Over 1,000 service personnel in the occupation forces have now been killed in Afghanistan (the majority of these being US soldiers), according to the website. Significantly, more foreign troops have died in Afghanistan since May than in Iraq.

November also saw a continued rise in the numbers of Afghan civilians killed and injured as a result of US airstrikes. This year has seen the biggest rise in civilian casualties since the occupation began. Conservative estimates put the numbers of Afghans killed in violence related to the occupation in 2008 at around 4,000. At least one-third of these were civilians.

The deaths of civilians and the high-profile presence of occupying troops are bringing social and political resentments to a boiling point.

On November 28, protesters in the Afghan capital of Kabul pelted police with stones after British troops shot dead a local civilian and injured three others. An eyewitness told Reuters that British soldiers opened fire on a minibus. Kabul’s police chief, Mohammad Ayoub Salangi, stated blithely that “A convoy of British Isaf troops were passing here and they had a misunderstanding with a civilian vehicle.”

The body was wrapped in white cloth and put into the back of a taxi and driven away from the scene as the crowd chanted, “Death to Bush, death to America.”

People then threw stones at local police before being dispersed.

In a separate protest the day before, a crowd of Afghans gathered outside the United Nations headquarters in Kabul to demonstrate against civilian deaths in air strikes.

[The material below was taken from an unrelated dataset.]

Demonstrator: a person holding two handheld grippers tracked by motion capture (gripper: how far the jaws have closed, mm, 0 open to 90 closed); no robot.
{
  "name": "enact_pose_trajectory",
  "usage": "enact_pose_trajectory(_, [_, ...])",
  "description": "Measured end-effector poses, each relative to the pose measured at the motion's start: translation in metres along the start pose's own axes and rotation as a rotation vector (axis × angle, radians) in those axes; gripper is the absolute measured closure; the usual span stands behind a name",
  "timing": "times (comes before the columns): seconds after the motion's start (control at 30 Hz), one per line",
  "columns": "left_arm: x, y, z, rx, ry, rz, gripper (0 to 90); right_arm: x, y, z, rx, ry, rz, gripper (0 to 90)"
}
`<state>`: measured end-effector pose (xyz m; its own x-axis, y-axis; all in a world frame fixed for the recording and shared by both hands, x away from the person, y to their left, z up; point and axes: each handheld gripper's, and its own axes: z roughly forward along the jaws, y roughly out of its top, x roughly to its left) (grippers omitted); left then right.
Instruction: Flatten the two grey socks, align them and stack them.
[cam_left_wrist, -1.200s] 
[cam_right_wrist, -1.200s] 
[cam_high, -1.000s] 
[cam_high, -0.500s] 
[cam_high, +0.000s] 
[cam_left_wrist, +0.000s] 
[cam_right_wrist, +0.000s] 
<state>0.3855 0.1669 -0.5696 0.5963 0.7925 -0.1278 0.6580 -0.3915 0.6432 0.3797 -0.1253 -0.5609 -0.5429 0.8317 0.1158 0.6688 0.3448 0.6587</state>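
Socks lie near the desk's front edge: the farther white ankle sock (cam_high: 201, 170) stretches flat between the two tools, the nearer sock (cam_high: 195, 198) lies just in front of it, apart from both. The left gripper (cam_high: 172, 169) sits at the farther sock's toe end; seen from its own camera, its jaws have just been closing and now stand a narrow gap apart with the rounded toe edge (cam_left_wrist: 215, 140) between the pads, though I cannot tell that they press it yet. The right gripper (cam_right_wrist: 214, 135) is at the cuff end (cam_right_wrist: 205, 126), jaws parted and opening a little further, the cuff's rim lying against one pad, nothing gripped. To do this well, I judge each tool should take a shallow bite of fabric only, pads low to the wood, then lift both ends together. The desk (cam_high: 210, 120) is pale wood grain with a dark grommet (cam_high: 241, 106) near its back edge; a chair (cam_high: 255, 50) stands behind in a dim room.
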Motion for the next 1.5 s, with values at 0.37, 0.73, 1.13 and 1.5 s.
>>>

Such is the anger over the mounting civilian causalities from the air-strikes that Afghan President Hamid Karzai felt compelled to denounce the actions of the occupation forces. On November 26, he told a news conference that he would bring down US planes bombing villages if it were in his power.

“We have no other choice, we have no power to stop the planes, if we could, if I could … we would stop them and bring them down,” he said. “We have no radar to stop them in the sky, we have no planes… I wish I could intercept the planes that are going to bomb Afghan villages, but that’s not in my hands.”